Today I'm frustrated and can't seem to shake it...

Last night, the first time in almost 5yrs I questioned whether I'm really happy here and with what I'm doing. Part of it is because I let some dude get to me, I let my mom get to me and my brother, I'm letting a lot of things get to me and it's all compiling into this giant chaotic mess all around me.

Part of it is just being tired I think, tired of bullsh*t from others, tired of all the bombshells that get dropped on my lap, tired of linger thought of what's going to go wrong next when things are going smoothly. I know think positive. Negative thinking leads to negative crapola. It's not like I spend the majority of my life thinking negative thoughts so obviously negative crapola is caused by something else other then my thoughts. Cause normally my thoughts revolve around a little fantasy of my little farm and my little family and our little existance here on this little earth. Normally. It's the negative crapola that causes me to start thinking negatively.
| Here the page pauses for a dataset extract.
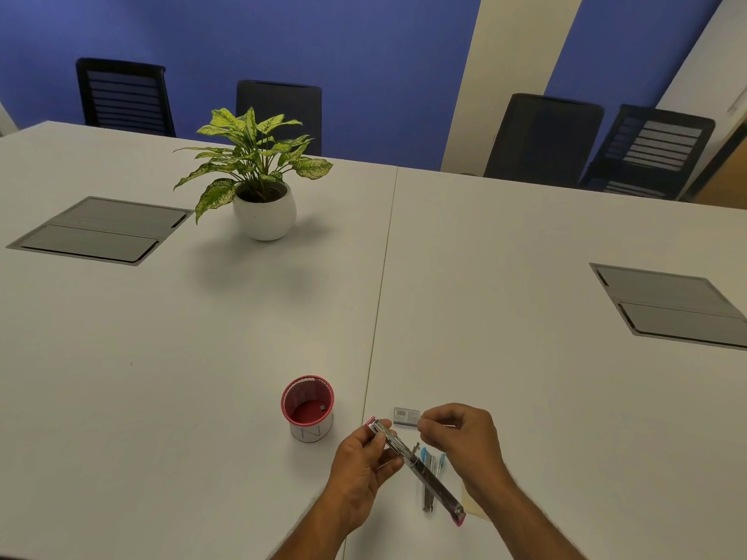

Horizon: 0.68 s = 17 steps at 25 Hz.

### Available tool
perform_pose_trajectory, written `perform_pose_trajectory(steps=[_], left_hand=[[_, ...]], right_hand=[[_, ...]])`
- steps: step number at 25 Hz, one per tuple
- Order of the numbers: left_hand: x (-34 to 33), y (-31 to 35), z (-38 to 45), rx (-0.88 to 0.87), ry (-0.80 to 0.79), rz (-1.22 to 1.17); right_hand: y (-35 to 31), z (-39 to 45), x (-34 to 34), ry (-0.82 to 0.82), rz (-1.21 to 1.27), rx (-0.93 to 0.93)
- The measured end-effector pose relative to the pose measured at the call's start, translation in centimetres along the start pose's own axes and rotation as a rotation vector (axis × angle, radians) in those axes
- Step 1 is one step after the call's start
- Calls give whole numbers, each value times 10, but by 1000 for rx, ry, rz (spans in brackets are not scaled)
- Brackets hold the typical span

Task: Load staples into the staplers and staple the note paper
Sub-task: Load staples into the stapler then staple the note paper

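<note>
My left hand (361, 464) grips the opened pink stapler (416, 466) (near edge); my right hand (461, 438), just right, pinches something too small to tell.

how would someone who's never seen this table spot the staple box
Follow the table's centre seam toward the near edge, past the red mesh cup. Just right of the seam, beside the right hand, lies the staple box: small, flat, grey, barcoded.
</note>
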<state>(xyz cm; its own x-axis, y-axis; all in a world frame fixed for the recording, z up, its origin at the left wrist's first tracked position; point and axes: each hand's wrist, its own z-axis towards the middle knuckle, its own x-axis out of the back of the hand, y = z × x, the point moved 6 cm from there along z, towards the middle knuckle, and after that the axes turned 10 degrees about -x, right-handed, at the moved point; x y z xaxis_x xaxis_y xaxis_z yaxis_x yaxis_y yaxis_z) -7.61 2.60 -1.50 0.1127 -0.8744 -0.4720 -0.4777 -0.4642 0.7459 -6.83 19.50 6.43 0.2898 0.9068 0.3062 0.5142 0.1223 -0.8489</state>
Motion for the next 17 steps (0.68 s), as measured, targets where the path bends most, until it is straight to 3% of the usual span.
perform_pose_trajectory(steps=[17], left_hand=[[-22,3,-5,-34,-81,-143]], right_hand=[[-13,-33,-22,50,-91,211]])
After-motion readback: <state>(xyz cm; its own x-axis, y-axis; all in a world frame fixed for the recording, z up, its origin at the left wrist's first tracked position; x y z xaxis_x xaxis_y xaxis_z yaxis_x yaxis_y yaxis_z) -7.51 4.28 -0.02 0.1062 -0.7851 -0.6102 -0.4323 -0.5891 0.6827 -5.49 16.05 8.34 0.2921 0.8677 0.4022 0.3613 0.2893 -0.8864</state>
Of course it's easy for a bystander to say well if you'd just think positive thoughts then postitive things would happen, of course they only say that when they catch you thinking negative thoughts cause when you're actually thinking positive thoughts then they could actually care less. Ya know the feeling?

So the dude that got to me. I'm too confident to need a relationship. I obviously have it all put together and could not possibly have any sort of want in a relationship. Therefore he's just not going to bother. Yea, I know it's a load of bs. The reality is I'm not quite up to par on his beautiful scale.

My mom got to me. Because now I make too much for state health insurance my kids have been dropped off of it. That's a two sided coin. Luckily the baby's back problem is being addressed at a hospital that is free for patients. I really got lucky there. God bless you God. If that's even possible. The down side is the normal check ups and what not will be up to me to foot the bill. Which isn't all bad because the kids only have normal check ups now that they're older. The kicker that's going to hurt is if the baby has to have her heart surgery. Okay, so back to mom getting to me. She says I should give up my plan of making the farm successful because it's selfish of me not to put my kids first. Yes, she actually said that. I'm being selfish for wanting to provide a home and comfortable lifestyle for my kids because I don't want to be on welfare and getting state aide. Why I let her get to me still, after all these years of knowing she has no ability to rationalize is beyond me.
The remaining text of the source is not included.